EUtoolbox, skrzynka z narzędziami dla sieci 5G

  • BLOG

W styczniu 2020 roku Unia Europejska (UE) wydała dokument o dźwięcznie brzmiącej nazwie „5G security Toolbox” (EUtoolbox). Na stanowisko UE w kwestii cyberbezpieczeństwa w zakresie implementacji sieci 5G czekali wszyscy, od momentu, wydania przez USA zakazu wdrażania technologii 5G wyprodukowanych w Chinach.

Liberalna dotąd w swoich działaniach UE miała naprawdę trudny orzech do zgryzienia, bo przepisy wspólnego rynku UE nie pozwalają na dyskryminowanie żadnych dostawców, a w dodatku UE musi żyć w dobrych stosunkach gospodarczych z USA, jak i z Chinami.

Popatrzmy zatem, jak dokument „5G EUtoolbox” pozwolił UE rozstrzygnąć wewnętrzny dylemat polityczno-gospodarczy.

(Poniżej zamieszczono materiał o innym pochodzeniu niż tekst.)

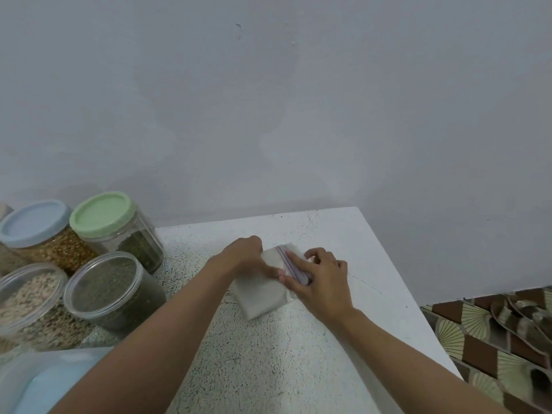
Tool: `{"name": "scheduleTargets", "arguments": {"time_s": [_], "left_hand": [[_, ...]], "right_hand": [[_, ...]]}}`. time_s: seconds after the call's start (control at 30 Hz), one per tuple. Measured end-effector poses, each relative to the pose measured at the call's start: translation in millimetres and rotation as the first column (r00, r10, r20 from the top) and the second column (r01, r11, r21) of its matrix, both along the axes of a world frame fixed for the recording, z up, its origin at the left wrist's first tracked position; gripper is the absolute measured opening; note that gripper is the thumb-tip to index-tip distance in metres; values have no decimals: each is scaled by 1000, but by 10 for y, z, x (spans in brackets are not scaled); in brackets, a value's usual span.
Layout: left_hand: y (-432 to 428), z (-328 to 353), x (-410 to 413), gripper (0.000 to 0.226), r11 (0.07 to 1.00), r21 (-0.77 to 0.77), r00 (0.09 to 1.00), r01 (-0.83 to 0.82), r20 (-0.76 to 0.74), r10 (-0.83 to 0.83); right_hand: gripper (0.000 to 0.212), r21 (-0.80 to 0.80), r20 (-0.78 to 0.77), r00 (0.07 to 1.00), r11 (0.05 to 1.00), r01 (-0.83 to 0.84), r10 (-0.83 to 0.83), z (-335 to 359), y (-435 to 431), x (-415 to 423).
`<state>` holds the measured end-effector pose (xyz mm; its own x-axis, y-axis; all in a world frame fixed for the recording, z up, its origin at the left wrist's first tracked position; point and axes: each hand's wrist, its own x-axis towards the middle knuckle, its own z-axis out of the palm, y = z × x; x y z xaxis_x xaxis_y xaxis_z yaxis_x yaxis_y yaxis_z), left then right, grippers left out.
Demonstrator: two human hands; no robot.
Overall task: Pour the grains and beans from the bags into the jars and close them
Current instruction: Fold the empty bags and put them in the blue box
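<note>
We see the zip bag (263, 297) lying on the speckled table (268, 360), right of the filled jars (110, 285); the left hand (243, 255) grips its far edge, the right hand (321, 282) presses its zip.

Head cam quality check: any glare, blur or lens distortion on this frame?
Head view: soft, even light, no glare on the zip bag or speckled table, only faint shadows. Head view: wide-angle warp leans the green-lidded jar outward at left. Head view: the pale blue container in the near left corner is out of focus.
</note>
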<state>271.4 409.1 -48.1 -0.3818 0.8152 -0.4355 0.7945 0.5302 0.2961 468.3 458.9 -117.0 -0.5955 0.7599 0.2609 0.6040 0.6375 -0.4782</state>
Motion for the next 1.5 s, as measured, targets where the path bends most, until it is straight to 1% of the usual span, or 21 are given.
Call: {"name": "scheduleTargets", "arguments": {"time_s": [0.13, 0.27, 0.37, 0.47, 0.5, 0.57, 0.63, 0.67, 0.73, 0.77, 0.8, 0.87, 0.93, 1.0, 1.1, 1.17, 1.23, 1.33, 1.4, 1.47, 1.5], "left_hand": [[-11, 21, 83, 58, 999, 29, 998, 15, -68, -13], [-108, -59, 155, 51, 994, 107, 999, -1, -42, 5], [-182, -90, 97, 48, 981, 168, 993, -101, 70, 91], [-296, -124, 96, 45, 926, 273, 953, -262, 227, 202], [-346, -130, 122, 42, 902, 309, 937, -300, 275, 217], [-450, -144, 193, 38, 849, 376, 899, -371, 373, 228], [-542, -147, 271, 36, 787, 408, 839, -463, 487, 241], [-580, -146, 312, 35, 755, 405, 798, -516, 549, 250], [-645, -141, 404, 32, 700, 382, 711, -604, 655, 256], [-673, -140, 452, 32, 673, 375, 672, -637, 698, 247], [-697, -137, 495, 32, 649, 367, 635, -667, 736, 236], [-739, -96, 572, 35, 601, 347, 563, -720, 799, 213], [-768, -23, 591, 42, 588, 329, 513, -739, 840, 174], [-803, 96, 579, 51, 623, 341, 508, -704, 855, 106], [-892, 297, 527, 55, 656, 442, 570, -612, 822, -22], [-951, 455, 514, 48, 641, 484, 579, -596, 812, -76], [-1004, 608, 499, 34, 579, 519, 570, -629, 814, -110], [-1071, 793, 442, 17, 447, 604, 622, -660, 773, -127], [-1097, 865, 426, 9, 397, 644, 651, -654, 746, -138], [-1115, 885, 418, 16, 375, 648, 650, -663, 746, -142], [-1127, 881, 402, 23, 381, 632, 629, -675, 763, -151]], "right_hand": [[66, -116, -79, 996, 992, -41, 32, 67, 61, -2], [91, -132, -7, 995, 987, -97, 97, 151, 107, -6], [85, -121, 58, 998, 993, -9, 16, 228, 100, -43], [79, -124, 214, 975, 989, 84, -56, 358, 103, -91], [78, -150, 248, 966, 983, 110, -70, 400, 119, -108], [75, -263, 241, 967, 953, 151, -87, 499, 133, -133], [71, -434, 138, 983, 885, 169, -120, 521, 144, -145], [69, -547, 47, 989, 825, 145, -142, 535, 137, -138], [66, -758, -190, 957, 652, 0, -220, 555, 123, -98], [62, -817, -299, 918, 567, -106, -259, 591, 106, -74], [57, -845, -383, 876, 493, -205, -292, 641, 82, -59], [55, -855, -479, 803, 396, -335, -355, 746, 26, -42], [57, -832, -546, 744, 355, -427, -385, 821, -27, -59], [49, -790, -606, 714, 368, -490, -350, 888, -115, -85], [35, -703, -682, 683, 493, -512, -263, 1027, -232, -124], [30, -640, -703, 684, 593, -489, -195, 1159, -267, -130], [26, -583, -699, 705, 667, -464, -121, 1275, -302, -129], [23, -555, -689, 722, 688, -467, -66, 1402, -378, -134], [20, -554, -685, 727, 679, -481, -44, 1454, -417, -148], [20, -548, -699, 714, 669, -501, -37, 1489, -446, -169], [20, -546, -710, 704, 660, -516, -37, 1501, -468, -183]]}}
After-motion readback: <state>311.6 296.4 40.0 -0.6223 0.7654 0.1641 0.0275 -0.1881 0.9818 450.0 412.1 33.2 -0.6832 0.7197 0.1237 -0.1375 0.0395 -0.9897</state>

Czym jest dokument „5G EUtoolbox”?

Celem zestawu narzędzi „5G EUtoolbox” jest określenie skoordynowanego europejskiego podejścia opartego na wspólnym dla wszystkich państw członkowskich zestawie środków zapobiegawczych, mającym na celu ograniczenie zagrożeń cyberbezpieczeństwa dla sieci 5G. Materiał ten przedstawia wytyczne w zakresie wyboru i ustalania priorytetów, które powinny być częścią krajowych i unijnych strategii.

Dokument podsumowuje zestaw kluczowych działań poprzez nazwanie i kategoryzację zestawu zagrożeń, ale w szczególności zobowiązuje do:

  • Zaostrzenie wymagań bezpieczeństwa dla operatorów sieci komórkowych,
  • Ocenę profili ryzyka dostawców i wdrożenie dla nich odpowiednich ograniczeń w odniesieniu do krytycznych i wrażliwych aktywów (np. funkcji sieci core, funkcji zarządzania siecią i orkiestracji oraz funkcji sieci dostępowych), a także
  • Wprowadzenie strategii wielu dostawców dla operatorów komórkowych tak, aby uniknąć lub ograniczyć jakąkolwiek poważną zależność od jednego dostawcy, lub dostawców, czyli uniknięcia sytuacji „Vendor Lock” na poziomie operatora i bezpieczeństwa na poziomie krajowym.

Jak jest skonstruowany „5G EUtoolbox” i jakich obszarów dotyczy?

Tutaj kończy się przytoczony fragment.